= What you are asked to do =
Print the entire listing. Each line must match the original exactly.

= Provided data =
--- START ---

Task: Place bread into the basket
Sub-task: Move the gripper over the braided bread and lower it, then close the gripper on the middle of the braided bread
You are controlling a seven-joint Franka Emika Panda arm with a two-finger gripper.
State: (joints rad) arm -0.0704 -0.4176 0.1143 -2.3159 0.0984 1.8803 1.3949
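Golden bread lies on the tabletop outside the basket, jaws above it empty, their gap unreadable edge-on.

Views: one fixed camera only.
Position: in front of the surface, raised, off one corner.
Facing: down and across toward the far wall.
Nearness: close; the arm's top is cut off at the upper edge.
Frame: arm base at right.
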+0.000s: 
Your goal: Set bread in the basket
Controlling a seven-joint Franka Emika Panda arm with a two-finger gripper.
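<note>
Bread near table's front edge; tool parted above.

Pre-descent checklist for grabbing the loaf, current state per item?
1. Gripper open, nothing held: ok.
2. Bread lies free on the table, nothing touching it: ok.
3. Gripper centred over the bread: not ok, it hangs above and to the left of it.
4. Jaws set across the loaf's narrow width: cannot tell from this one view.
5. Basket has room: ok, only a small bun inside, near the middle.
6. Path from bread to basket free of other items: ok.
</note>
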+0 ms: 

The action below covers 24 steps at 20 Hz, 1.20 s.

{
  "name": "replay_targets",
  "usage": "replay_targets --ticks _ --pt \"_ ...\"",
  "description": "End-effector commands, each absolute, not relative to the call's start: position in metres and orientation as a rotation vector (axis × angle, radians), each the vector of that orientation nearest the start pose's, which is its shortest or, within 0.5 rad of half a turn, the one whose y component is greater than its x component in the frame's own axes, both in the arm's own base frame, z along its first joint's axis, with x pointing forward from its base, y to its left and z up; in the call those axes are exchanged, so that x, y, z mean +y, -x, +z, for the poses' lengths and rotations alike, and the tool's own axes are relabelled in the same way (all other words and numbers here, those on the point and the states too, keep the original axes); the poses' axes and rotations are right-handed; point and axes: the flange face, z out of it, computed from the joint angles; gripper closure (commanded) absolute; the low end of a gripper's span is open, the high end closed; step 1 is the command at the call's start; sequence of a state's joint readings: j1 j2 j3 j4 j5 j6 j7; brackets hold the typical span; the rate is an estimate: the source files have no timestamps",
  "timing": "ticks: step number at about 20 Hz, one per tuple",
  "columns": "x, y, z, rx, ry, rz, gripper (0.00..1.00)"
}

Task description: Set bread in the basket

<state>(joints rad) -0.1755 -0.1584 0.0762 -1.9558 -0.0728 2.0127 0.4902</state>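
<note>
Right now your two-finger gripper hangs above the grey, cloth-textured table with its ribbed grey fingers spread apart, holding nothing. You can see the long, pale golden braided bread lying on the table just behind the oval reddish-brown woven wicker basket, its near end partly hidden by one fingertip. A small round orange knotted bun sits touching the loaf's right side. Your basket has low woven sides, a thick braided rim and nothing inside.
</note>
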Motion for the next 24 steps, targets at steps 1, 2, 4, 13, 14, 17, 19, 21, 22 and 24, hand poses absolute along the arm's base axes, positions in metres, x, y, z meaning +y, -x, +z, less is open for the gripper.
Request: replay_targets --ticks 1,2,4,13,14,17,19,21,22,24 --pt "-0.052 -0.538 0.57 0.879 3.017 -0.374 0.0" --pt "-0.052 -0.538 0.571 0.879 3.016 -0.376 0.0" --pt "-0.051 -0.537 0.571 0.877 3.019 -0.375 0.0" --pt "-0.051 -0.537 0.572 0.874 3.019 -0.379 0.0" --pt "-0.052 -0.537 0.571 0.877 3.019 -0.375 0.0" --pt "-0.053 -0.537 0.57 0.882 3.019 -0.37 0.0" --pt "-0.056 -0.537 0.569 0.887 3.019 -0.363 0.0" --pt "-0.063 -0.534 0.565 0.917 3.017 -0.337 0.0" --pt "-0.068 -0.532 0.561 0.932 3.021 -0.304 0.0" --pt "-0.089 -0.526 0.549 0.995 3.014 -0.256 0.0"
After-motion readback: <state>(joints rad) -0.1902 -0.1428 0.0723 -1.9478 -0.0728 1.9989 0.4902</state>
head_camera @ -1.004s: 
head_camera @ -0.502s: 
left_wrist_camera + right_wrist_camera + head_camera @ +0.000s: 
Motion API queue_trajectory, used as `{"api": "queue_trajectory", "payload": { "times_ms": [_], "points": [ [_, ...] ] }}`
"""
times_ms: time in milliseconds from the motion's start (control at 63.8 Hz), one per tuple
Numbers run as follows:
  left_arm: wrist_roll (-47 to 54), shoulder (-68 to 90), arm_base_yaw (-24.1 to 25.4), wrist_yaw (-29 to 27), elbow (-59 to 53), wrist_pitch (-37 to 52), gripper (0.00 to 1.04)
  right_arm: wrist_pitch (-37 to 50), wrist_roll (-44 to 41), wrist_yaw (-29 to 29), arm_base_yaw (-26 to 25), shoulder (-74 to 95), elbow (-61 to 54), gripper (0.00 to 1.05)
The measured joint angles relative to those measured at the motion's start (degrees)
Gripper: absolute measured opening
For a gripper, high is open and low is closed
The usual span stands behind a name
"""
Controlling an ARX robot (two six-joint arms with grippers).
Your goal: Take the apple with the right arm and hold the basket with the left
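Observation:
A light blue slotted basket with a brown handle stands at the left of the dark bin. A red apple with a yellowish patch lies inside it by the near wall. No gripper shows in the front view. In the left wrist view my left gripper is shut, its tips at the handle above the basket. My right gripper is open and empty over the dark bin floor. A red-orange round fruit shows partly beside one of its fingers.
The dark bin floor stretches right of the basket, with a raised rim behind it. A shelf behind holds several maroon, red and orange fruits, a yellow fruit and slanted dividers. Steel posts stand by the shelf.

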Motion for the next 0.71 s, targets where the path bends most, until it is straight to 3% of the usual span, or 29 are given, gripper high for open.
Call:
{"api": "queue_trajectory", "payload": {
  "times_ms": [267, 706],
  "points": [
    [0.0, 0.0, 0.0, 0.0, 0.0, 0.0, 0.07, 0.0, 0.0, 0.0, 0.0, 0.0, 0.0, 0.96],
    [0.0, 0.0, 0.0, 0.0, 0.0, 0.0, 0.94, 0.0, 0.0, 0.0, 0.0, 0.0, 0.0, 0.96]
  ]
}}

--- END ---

= Your solution =
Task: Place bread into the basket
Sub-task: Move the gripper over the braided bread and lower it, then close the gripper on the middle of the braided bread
You are controlling a seven-joint Franka Emika Panda arm with a two-finger gripper.
State: (joints rad) arm -0.0704 -0.4176 0.1143 -2.3159 0.0984 1.8803 1.3949
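Golden bread lies on the tabletop outside the basket, jaws above it empty, their gap unreadable edge-on.

Views: one fixed camera only.
Position: in front of the surface, raised, off one corner.
Facing: down and across toward the far wall.
Nearness: close; the arm's top is cut off at the upper edge.
Frame: arm base at right.
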+0.000s: 
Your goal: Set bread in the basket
Controlling a seven-joint Franka Emika Panda arm with a two-finger gripper.
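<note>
Bread near table's front edge; tool parted above.

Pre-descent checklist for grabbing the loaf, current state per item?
1. Gripper open, nothing held: ok.
2. Bread lies free on the table, nothing touching it: ok.
3. Gripper centred over the bread: not ok, it hangs above and to the left of it.
4. Jaws set across the loaf's narrow width: cannot tell from this one view.
5. Basket has room: ok, only a small bun inside, near the middle.
6. Path from bread to basket free of other items: ok.
</note>
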+0 ms: 

The action below covers 24 steps at 20 Hz, 1.20 s.

{
  "name": "replay_targets",
  "usage": "replay_targets --ticks _ --pt \"_ ...\"",
  "description": "End-effector commands, each absolute, not relative to the call's start: position in metres and orientation as a rotation vector (axis × angle, radians), each the vector of that orientation nearest the start pose's, which is its shortest or, within 0.5 rad of half a turn, the one whose y component is greater than its x component in the frame's own axes, both in the arm's own base frame, z along its first joint's axis, with x pointing forward from its base, y to its left and z up; in the call those axes are exchanged, so that x, y, z mean +y, -x, +z, for the poses' lengths and rotations alike, and the tool's own axes are relabelled in the same way (all other words and numbers here, those on the point and the states too, keep the original axes); the poses' axes and rotations are right-handed; point and axes: the flange face, z out of it, computed from the joint angles; gripper closure (commanded) absolute; the low end of a gripper's span is open, the high end closed; step 1 is the command at the call's start; sequence of a state's joint readings: j1 j2 j3 j4 j5 j6 j7; brackets hold the typical span; the rate is an estimate: the source files have no timestamps",
  "timing": "ticks: step number at about 20 Hz, one per tuple",
  "columns": "x, y, z, rx, ry, rz, gripper (0.00..1.00)"
}

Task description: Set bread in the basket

<state>(joints rad) -0.1755 -0.1584 0.0762 -1.9558 -0.0728 2.0127 0.4902</state>
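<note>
Right now your two-finger gripper hangs above the grey, cloth-textured table with its ribbed grey fingers spread apart, holding nothing. You can see the long, pale golden braided bread lying on the table just behind the oval reddish-brown woven wicker basket, its near end partly hidden by one fingertip. A small round orange knotted bun sits touching the loaf's right side. Your basket has low woven sides, a thick braided rim and nothing inside.
</note>
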Motion for the next 24 steps, targets at steps 1, 2, 4, 13, 14, 17, 19, 21, 22 and 24, hand poses absolute along the arm's base axes, positions in metres, x, y, z meaning +y, -x, +z, less is open for the gripper.
Request: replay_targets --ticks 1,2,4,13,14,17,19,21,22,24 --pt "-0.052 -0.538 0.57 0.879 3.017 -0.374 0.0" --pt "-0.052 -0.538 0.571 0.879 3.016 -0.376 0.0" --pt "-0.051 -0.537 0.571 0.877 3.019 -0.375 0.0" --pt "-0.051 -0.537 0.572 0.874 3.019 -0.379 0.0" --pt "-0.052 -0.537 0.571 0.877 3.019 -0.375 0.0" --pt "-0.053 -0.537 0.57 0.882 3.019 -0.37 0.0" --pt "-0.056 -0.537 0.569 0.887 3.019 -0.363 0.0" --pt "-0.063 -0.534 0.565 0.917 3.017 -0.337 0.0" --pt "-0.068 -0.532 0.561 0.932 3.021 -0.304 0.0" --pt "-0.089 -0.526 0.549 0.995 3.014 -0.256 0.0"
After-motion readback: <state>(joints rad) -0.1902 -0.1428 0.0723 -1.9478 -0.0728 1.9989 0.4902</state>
head_camera @ -1.004s: 
head_camera @ -0.502s: 
left_wrist_camera + right_wrist_camera + head_camera @ +0.000s: 
Motion API queue_trajectory, used as `{"api": "queue_trajectory", "payload": { "times_ms": [_], "points": [ [_, ...] ] }}`
"""
times_ms: time in milliseconds from the motion's start (control at 63.8 Hz), one per tuple
Numbers run as follows:
  left_arm: wrist_roll (-47 to 54), shoulder (-68 to 90), arm_base_yaw (-24.1 to 25.4), wrist_yaw (-29 to 27), elbow (-59 to 53), wrist_pitch (-37 to 52), gripper (0.00 to 1.04)
  right_arm: wrist_pitch (-37 to 50), wrist_roll (-44 to 41), wrist_yaw (-29 to 29), arm_base_yaw (-26 to 25), shoulder (-74 to 95), elbow (-61 to 54), gripper (0.00 to 1.05)
The measured joint angles relative to those measured at the motion's start (degrees)
Gripper: absolute measured opening
For a gripper, high is open and low is closed
The usual span stands behind a name
"""
Controlling an ARX robot (two six-joint arms with grippers).
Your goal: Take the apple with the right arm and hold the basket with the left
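Observation:
A light blue slotted basket with a brown handle stands at the left of the dark bin. A red apple with a yellowish patch lies inside it by the near wall. No gripper shows in the front view. In the left wrist view my left gripper is shut, its tips at the handle above the basket. My right gripper is open and empty over the dark bin floor. A red-orange round fruit shows partly beside one of its fingers.
The dark bin floor stretches right of the basket, with a raised rim behind it. A shelf behind holds several maroon, red and orange fruits, a yellow fruit and slanted dividers. Steel posts stand by the shelf.
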
Motion for the next 0.71 s, targets where the path bends most, until it is straight to 3% of the usual span, or 29 are given, gripper high for open.
Call:
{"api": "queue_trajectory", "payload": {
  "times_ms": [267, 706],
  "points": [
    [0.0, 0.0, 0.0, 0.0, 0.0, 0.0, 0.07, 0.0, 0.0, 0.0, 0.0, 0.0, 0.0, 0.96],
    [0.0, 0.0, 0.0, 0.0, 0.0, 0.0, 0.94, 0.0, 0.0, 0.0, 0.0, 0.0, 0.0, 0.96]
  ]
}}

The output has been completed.